Bisher reagiert die Kundschaft auf den Tafelsilberverkauf äußerst reserviert. Ob das auf der Marktlage beruht oder auf taktischen Erwägungen, ist nicht klar. Sascha Riether, den die Kölner vor einem Jahr für 2,5 Millionen Euro in Wolfsburg erwarben, verließ den Klub quasi gratis als Leihspieler, er ist jetzt beim FC Fulham. Es gab keine Vorwürfe gegen Riether, aber sein Unterhalt wäre zu teuer gewesen.

Beim sanftmütigen Verteidiger Geromel ist es ähnlich, zumindest bei ihm hofft man aber noch auf eine Ablöseeinnahme. Rensing ist das Opfer des gesättigten Torwartmarktes. Novakovic, inzwischen 33, den die einstige FC-Führung mit einem Vertrag bis 2014 großzügig bescherte, wird als äußerst schwieriger Fall eingeschätzt, allerdings nur von den Optimisten. Die Pessimisten meinen, es sei schlimmer. In China hätte er unterkommen können, aber das wollte er nicht. Jakobs gibt die Hoffnung nicht auf: "Er will Fußball spielen und sich nicht auf die Tribüne setzen und Geld einsammeln."
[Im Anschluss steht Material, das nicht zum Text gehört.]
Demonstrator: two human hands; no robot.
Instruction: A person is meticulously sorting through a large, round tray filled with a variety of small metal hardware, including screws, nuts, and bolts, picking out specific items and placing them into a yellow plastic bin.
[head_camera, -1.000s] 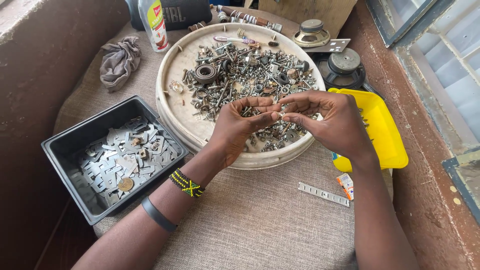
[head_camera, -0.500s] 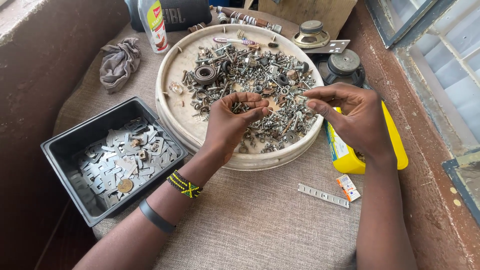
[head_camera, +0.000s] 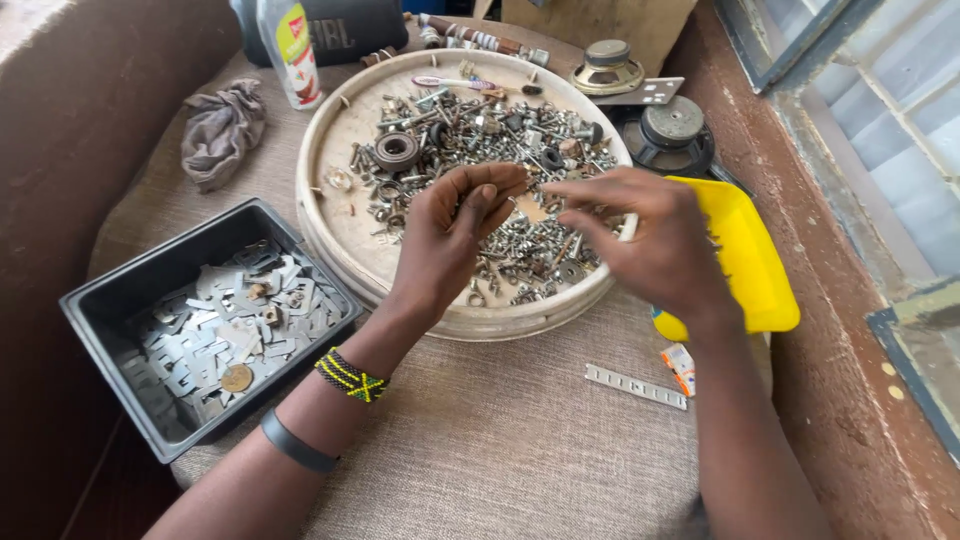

Für Geromel gibt es laut Gerüchten aus aller Welt genügend mögliche Abnehmer. Im Katalog der Firma Gestifute, seiner Beratungsagentur, befindet er sich in exzellenter Gesellschaft. Berühmtheiten wie Cristiano Ronaldo, Pepe, Coentrão, Alves, Falcão oder Nani tauchen dort auf. Sogenannte Quellen berichten von Interessenten wie Frankfurt, Bremen, Fenerbahce Istanbul, Celta Vigo, Stade Rennes, AS St. Etienne, sogar von Inter Mailand.

Die einzig gesicherte Angabe stammt jedoch aus São Paulo. Dort brachte Geromels Ehefrau eine Tochter zur Welt, weshalb er das Training vorübergehend einstellte und nach Brasilien reiste. Inzwischen ist er wieder da, und Jakobs findet, dass er sein seltsames Fußballerschicksal vorbildlich erträgt. "Er hält sich top und trainiert einwandfrei", sagt er. Bessere Neuigkeiten kann der Manager allerdings nicht verkünden.